Regards choice of wood: teak is durable but can be difficult to glue reliably due to its oily nature. One of the tropical hardwoods (e.g. mahogany) would work well if you can square the eco-conscience circle - maybe look out for some reclaimed stock. Ash is often suggested for tillers, but is non-durable so needs to be well coated. A common failing of laminated parts is when the coating breaks down and allows moisture in. If two different species have been used (for stripey effect) then differential expansion can cause tiny dislocations along the glue lines at the surface, leading to a vicious spiral of further cracking and water ingress. Hence all the other posters with their delaminating tiller stories.

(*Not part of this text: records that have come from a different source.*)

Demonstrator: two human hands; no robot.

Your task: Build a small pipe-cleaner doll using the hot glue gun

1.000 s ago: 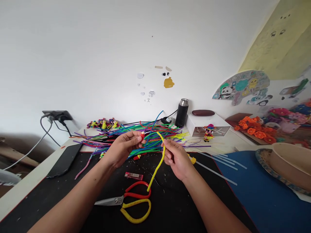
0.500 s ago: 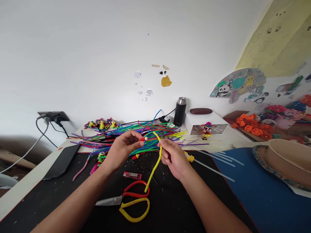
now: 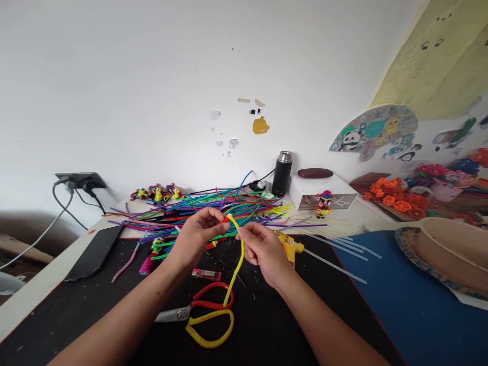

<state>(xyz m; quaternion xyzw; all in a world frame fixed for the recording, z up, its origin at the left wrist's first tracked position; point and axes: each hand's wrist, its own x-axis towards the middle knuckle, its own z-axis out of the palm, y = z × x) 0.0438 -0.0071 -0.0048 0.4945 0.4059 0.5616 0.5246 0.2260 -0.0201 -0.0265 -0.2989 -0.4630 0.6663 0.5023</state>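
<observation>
A small red piece (image 3: 225,220), seemingly of pipe cleaner, is pinched between the thumb and fingers of my left hand (image 3: 198,231). My right hand (image 3: 265,251) grips a yellow pipe cleaner (image 3: 240,259) close to its upper end. That upper end meets the red piece at my left fingertips, while the long tail hangs down over the scissors (image 3: 211,287). The scissors lie below my hands, with one red and one yellow handle. A pink lighter (image 3: 206,274) rests just above them. Behind my right hand sits a yellow glue gun (image 3: 293,248) with a glue stick in it.
A pile of coloured pipe cleaners (image 3: 244,203) spreads behind my hands. A black flask (image 3: 282,174) and a white box (image 3: 324,190) stand at the back. Loose glue sticks (image 3: 348,246) lie to the right, a phone (image 3: 95,253) to the left. Small figures (image 3: 156,193) lie by the wall.
My right hand has moved left, bringing the yellow pipe cleaner's upper end against the red piece. More of the glue gun shows now. The left hand holds nearly the same place.
</observation>
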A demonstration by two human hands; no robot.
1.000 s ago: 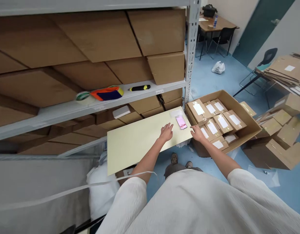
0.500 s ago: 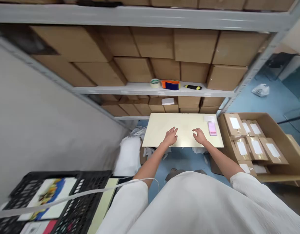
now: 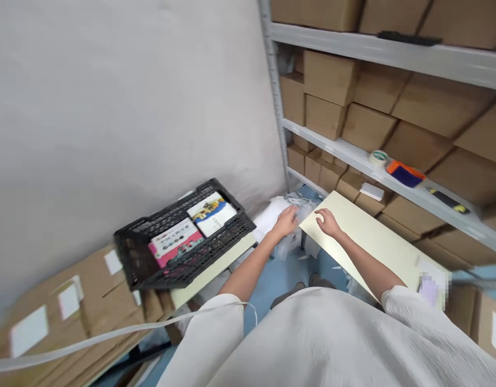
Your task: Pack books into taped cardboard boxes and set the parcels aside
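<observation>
My left hand (image 3: 286, 221) hangs in the air with its fingers apart and holds nothing. Below it lie white bags and scraps (image 3: 272, 215) on the floor by the wall. Over the near left corner of the pale yellow table (image 3: 364, 236) is my right hand (image 3: 327, 221), fingers apart and a little bent, holding nothing. To the left, a black plastic crate (image 3: 227, 232) holds a blue, yellow and white book (image 3: 217, 220) and pink and white books (image 3: 177, 242). A blurred-out phone (image 3: 431, 289) lies at the table's right end.
Metal shelves (image 3: 328, 145) full of cardboard boxes stand at the right, with a tape roll (image 3: 379, 157), an orange and blue item (image 3: 404, 174) and a black and yellow cutter (image 3: 448, 200). Labelled cartons (image 3: 90, 301) lie at lower left. A white cord (image 3: 151, 325) crosses the lower left.
The view has swung left, bringing the crate nearer the middle and the shelves to the right. My left hand is now off the table, over the white bags. Both hands remain without anything in them.
</observation>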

However, a well made laminated tiller in good condition will nearly always be stronger thana sawn-from-solid one if there is any appreciable curvature.
 
My tiller gave up the ghost last year (It was solid Oak) I decided to laminate up a new one . Teak would have cost a small fortune so a local timber merchant cut and planed strips of Sapele & Ash - 3 ft long 2.5 inches square cost £40.

Previous tips are good You need lots of clamps. Plus a solid wooden base covered in newspaper to create the shape I used West Epoxy to glue it and to finish it off . I think it looks pretty good But there again I am biased ! And it is incredibly strong

Practical Boat owner had a VG article on the subject some months ago.